| Task statement |
When the line with "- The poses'" appears below, start repeating lines exactly, and keep going through the line with "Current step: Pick"; add nothing outside that span.

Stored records
"""

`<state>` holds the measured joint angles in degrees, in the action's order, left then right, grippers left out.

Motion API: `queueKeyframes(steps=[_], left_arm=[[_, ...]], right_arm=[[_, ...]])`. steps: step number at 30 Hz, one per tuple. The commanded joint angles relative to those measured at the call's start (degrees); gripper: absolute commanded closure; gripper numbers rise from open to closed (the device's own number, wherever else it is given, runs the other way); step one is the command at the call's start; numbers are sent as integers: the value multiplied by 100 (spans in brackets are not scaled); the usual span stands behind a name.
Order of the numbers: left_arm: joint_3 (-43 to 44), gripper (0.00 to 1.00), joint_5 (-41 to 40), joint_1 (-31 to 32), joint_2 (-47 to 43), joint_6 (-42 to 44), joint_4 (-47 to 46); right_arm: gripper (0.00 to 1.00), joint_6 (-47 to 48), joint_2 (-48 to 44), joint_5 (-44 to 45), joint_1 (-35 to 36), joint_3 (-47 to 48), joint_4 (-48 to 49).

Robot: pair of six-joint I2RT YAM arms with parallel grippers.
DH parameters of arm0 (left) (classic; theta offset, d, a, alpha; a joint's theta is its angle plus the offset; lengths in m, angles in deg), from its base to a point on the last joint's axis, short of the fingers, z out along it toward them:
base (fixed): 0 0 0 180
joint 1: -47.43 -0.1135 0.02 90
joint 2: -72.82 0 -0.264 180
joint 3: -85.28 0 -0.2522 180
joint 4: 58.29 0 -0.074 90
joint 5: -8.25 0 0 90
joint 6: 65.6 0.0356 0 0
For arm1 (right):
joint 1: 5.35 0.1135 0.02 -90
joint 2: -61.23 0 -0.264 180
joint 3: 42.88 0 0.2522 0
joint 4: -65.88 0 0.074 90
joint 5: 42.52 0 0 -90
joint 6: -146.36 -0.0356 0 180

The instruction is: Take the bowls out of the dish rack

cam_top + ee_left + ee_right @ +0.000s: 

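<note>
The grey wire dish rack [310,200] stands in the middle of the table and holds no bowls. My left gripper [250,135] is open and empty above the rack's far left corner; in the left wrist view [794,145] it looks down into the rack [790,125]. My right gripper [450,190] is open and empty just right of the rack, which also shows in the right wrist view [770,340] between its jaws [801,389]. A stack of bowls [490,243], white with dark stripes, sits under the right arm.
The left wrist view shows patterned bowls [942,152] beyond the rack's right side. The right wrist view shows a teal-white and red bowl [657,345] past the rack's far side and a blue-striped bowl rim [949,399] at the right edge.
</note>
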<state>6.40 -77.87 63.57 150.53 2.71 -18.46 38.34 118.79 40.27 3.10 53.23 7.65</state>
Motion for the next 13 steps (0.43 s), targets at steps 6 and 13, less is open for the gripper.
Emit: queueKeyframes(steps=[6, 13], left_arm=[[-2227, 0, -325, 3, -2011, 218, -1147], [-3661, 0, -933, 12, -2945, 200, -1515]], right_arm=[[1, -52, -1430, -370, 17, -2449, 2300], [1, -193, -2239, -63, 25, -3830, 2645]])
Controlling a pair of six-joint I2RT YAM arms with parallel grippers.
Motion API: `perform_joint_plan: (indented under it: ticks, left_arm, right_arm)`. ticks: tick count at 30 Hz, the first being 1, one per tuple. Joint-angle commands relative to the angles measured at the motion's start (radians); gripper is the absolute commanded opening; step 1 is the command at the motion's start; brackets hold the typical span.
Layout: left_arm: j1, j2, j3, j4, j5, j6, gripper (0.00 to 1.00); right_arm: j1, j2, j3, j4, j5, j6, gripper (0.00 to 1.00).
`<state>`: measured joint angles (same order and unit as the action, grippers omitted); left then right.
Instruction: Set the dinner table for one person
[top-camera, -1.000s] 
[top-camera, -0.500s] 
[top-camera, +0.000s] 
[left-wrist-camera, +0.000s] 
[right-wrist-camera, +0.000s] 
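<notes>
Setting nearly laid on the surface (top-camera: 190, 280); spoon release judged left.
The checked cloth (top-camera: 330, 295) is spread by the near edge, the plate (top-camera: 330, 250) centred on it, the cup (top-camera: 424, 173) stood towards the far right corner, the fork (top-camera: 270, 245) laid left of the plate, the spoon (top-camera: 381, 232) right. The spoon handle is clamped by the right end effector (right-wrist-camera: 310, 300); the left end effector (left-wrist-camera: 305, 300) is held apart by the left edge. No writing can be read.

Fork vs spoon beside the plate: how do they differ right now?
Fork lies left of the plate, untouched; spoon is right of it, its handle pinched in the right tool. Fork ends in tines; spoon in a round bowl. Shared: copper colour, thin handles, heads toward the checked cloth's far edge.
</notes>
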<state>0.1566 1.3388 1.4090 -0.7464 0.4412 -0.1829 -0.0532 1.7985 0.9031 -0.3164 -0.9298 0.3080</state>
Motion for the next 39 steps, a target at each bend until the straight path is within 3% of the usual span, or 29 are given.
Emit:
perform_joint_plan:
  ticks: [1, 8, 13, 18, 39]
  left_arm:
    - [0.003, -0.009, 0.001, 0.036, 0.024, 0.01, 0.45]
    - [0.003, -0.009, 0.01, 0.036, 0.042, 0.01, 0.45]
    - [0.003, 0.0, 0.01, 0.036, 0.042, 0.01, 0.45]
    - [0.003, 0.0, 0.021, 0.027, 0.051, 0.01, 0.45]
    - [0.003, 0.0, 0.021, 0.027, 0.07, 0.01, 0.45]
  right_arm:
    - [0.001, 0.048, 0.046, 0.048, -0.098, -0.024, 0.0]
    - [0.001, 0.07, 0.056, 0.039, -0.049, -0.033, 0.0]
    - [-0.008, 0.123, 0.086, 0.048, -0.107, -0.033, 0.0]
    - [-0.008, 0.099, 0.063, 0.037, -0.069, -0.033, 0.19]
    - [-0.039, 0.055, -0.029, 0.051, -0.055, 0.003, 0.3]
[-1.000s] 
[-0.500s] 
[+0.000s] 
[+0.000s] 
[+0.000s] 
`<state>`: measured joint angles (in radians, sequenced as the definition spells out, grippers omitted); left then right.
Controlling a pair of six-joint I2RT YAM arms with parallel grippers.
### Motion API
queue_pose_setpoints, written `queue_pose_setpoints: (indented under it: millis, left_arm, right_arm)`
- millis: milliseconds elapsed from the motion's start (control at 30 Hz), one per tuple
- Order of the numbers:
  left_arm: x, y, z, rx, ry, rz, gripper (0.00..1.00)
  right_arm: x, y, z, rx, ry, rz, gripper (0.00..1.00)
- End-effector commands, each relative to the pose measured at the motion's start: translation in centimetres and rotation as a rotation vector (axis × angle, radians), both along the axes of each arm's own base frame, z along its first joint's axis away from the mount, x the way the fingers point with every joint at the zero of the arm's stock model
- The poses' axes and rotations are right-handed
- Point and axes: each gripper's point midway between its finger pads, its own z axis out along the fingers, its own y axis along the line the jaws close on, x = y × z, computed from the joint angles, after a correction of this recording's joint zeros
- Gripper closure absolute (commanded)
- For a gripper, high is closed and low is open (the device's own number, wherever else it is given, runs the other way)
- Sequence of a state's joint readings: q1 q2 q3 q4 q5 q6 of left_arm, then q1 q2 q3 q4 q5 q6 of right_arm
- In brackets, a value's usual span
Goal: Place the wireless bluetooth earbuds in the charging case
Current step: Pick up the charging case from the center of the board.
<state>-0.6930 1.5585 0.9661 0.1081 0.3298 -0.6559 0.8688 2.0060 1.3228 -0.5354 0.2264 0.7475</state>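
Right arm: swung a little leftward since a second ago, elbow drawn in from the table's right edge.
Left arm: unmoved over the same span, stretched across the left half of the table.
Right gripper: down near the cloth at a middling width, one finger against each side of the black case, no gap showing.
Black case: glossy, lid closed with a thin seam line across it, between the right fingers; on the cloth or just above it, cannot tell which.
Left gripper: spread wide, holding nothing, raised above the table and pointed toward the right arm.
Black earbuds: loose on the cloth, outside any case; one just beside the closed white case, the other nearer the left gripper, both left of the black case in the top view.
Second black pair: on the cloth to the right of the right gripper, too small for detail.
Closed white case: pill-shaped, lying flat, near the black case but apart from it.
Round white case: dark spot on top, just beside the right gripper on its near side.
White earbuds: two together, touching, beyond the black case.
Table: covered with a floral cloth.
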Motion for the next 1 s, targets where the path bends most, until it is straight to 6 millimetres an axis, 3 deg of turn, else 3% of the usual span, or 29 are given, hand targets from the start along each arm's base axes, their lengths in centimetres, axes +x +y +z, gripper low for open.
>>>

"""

| Answer below |
- The poses' axes and rotations are right-handed
- Point and axes: each gripper's point midway between its finger pads, its own z axis out along the fingers, its own y axis along the line the jaws close on, x = y × z, computed from the joint angles, after a correction of this recording's joint zeros
- Gripper closure absolute (commanded)
- For a gripper, high is closed and low is open (the device's own number, wherever else it is given, runs the other way)
- Sequence of a state's joint readings: q1 q2 q3 q4 q5 q6 of left_arm, then q1 q2 q3 q4 q5 q6 of right_arm
- In brackets, a value's usual span
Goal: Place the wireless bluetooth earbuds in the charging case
Current step: Pick up the charging case from the center of the board.

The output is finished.